No texto agora divulgado, os peritos sublinham que a existência d e uma cultura de manutenção e de controlo da qualidade do ar interior traz "ganhos no controlo de infeções respiratórias e de outras doenças", no imediato e no futuro. Explicando, no entanto, que, "ao contrário do distanciamento e das regras de higiene, a resposta aos requisitos de ventilação e respetivas medidas corretivas constitui um ato de engenharia que exige processos de avaliação-adaptação específicos.

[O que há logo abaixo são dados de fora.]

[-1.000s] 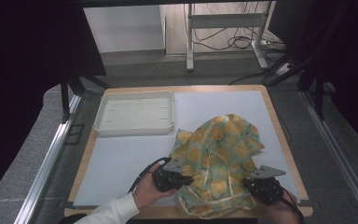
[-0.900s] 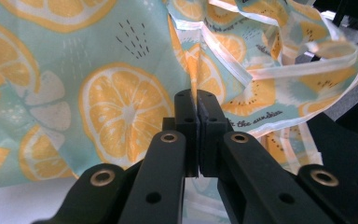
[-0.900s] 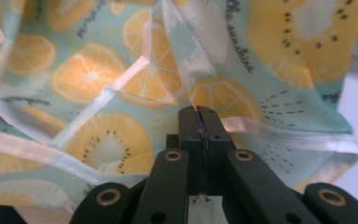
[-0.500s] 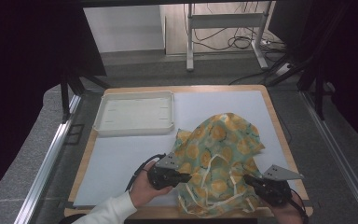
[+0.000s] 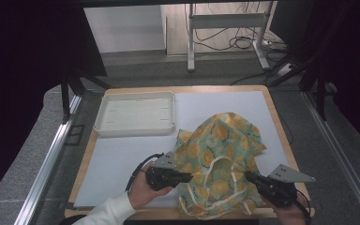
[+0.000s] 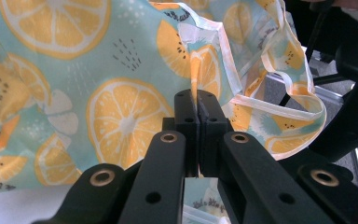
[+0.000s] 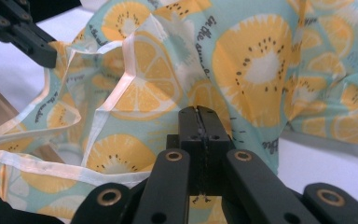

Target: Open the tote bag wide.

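Both tongs pinching the cloth, near table edge.
Left tongs (image 6: 196, 100) and right tongs (image 7: 199, 116) each pressed together on a fold of the crumpled pale-blue, orange-slice-print fabric piece with white trim (image 5: 220, 154). It lies on the white-covered wooden table (image 5: 122, 161); its underside is hidden. Shallow cream rectangular plastic tray (image 5: 136, 115) sits well apart, far left.

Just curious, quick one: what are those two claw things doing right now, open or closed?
Left gripper: closed, pinching the orange-print cloth.
Right gripper: closed, pinching the same cloth.
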A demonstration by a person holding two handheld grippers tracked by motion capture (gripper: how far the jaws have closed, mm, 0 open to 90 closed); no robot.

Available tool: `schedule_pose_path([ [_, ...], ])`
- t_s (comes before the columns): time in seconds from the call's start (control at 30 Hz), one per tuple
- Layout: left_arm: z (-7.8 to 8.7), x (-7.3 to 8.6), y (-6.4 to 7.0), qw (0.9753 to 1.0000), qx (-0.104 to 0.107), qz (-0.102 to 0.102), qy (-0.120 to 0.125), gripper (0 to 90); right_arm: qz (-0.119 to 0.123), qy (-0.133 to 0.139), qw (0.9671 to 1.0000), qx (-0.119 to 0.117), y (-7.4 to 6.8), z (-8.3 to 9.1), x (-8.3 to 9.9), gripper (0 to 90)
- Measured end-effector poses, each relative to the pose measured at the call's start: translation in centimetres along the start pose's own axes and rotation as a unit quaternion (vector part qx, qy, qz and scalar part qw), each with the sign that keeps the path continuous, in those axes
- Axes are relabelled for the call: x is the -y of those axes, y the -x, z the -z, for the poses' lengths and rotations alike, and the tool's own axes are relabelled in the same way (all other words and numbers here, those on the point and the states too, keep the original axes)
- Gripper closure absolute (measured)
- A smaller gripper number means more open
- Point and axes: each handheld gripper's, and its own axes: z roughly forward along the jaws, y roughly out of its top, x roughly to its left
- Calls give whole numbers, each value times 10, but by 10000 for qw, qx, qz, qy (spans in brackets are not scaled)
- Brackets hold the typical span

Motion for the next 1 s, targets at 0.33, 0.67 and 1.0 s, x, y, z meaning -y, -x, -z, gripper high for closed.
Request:
schedule_pose_path([
  [0.33,10,-9,-4,9997,-66,4,253,888,48,227,9997,26,4,-2,-17,893],
  [0.67,19,-17,-13,9988,-96,97,462,888,118,418,9990,138,8,-1,-33,893],
  [1.0,25,-29,-18,9971,-207,92,728,888,194,564,9980,208,11,-2,-50,893],
])
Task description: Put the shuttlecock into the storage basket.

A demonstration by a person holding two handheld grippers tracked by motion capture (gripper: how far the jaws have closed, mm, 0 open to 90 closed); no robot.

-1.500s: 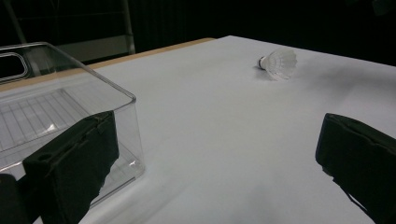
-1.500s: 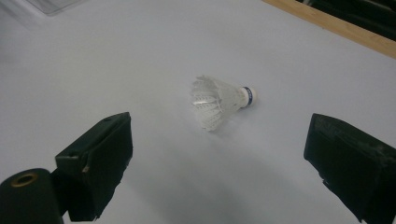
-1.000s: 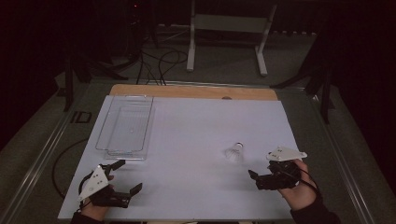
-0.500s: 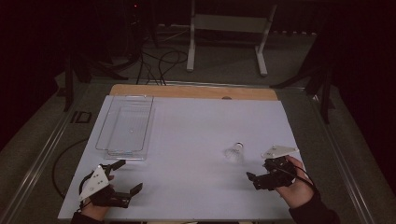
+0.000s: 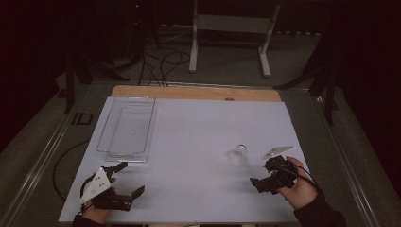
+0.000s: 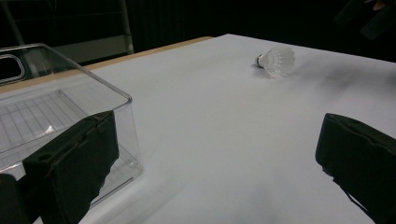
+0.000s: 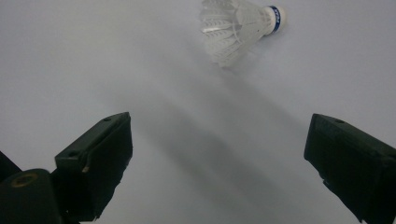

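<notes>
- White tabletop [image 5: 198,137], dark room behind, metal stand at top centre.
- Shuttlecock [image 5: 236,153] lies on its side, lower right of centre, nothing touching it.
- Right hand-held gripper [image 5: 266,176] near it, jaws spread, empty.
- Left hand-held gripper [image 5: 126,178] bottom left, jaws spread, empty.
- Clear tray [image 5: 126,127] at left, w/ nothing inside.

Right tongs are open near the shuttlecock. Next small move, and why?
Probably ease the right tongs forward toward the shuttlecock until it sits between the jaws, then close. The jaws stand wide apart with nothing between them, and in the right gripper view the shuttlecock lies on its side ahead of them, untouched. The left tongs are open near the clear bin, far off.
</notes>
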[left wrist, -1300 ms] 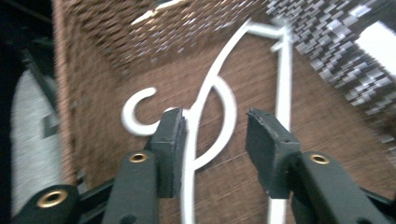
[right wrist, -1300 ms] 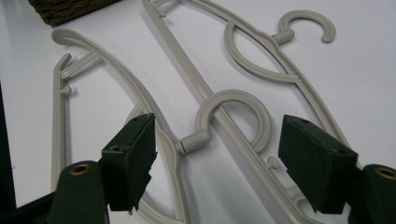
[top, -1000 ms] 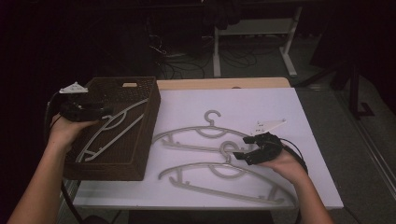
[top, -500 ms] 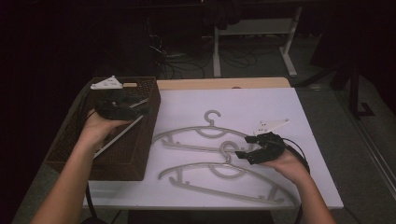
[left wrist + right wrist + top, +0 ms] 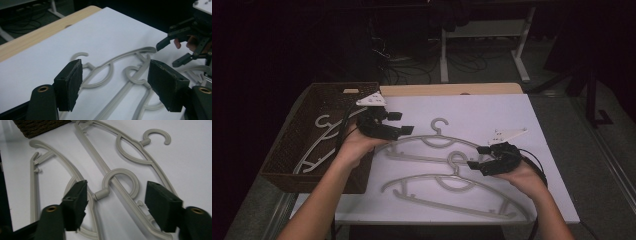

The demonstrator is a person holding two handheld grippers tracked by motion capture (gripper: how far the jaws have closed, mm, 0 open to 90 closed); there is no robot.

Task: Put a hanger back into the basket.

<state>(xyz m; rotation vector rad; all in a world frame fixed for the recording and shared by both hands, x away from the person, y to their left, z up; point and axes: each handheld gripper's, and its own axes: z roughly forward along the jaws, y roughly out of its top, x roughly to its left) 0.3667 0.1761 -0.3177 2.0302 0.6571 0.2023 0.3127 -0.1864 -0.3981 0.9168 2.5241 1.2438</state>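
Hangers [image 5: 447,182] lie crosswise on the table, hooks pointing away; both grippers' fingers [image 5: 75,202] gape empty.

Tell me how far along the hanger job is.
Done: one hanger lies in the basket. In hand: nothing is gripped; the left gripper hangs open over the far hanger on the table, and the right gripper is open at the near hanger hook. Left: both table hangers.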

As necessidades de ventilação de ambientes interiores dependem de múltiplos fatores: taxa de ocupação do espaço, atividades realizadas, características do espaço e estado do tempo". O que faz com que, consequentemente, "as avaliações periódicas à QAI sejam essenciais para assegurar que os limiares de proteção estabelecidos são cumpridos", identificando ainda situações de risco e corrigindo-as, com a recomendação de medidas a aplicar.
Ou seja, para este grupo de peritos, "as avaliações devem incluir a medição, em condições representativas, dos níveis dos principais poluentes tóxicos, como o material particulado em suspensão (PM2.5 e PM10), compostos orgânicos voláteis, formaldeído, monóxido de carbono, e CO2 (indicador de condições de ventilação em espaços fechados ocupados), como demonstrado em estudos recentes".
A consciencialização do que se deve fazer e como fazer nesta área, impõe, igualmente, "a criação de uma plataforma de registo padronizado, centralizado e partilhado do resultado das avaliações da QAI nos edifícios em território nacional. A implementação de uma estratégia de comunicação de risco e de envolvimento comunitário que promova a gestão da QAI nos diferentes contextos da vida quotidiana permitirá desenvolver uma cultura comunitária de preservação da QAI".
No final, a equipa de Raquel Duarte reconhece existirem problemas que não permitem avançar com modelos de garantia da QAI com efeitos a curto prazo - nomeadamente a baixa adesão à avaliação da QAI nos contextos de risco/estratégicos e o défice de recursos humanos (técnicos de saúde ambiental) que façam as avaliações-, mas tal não deve ser impeditivo de se iniciar um processo de promoção de uma cultura de manutenção e de estratégia de controlo da qualidade do ar.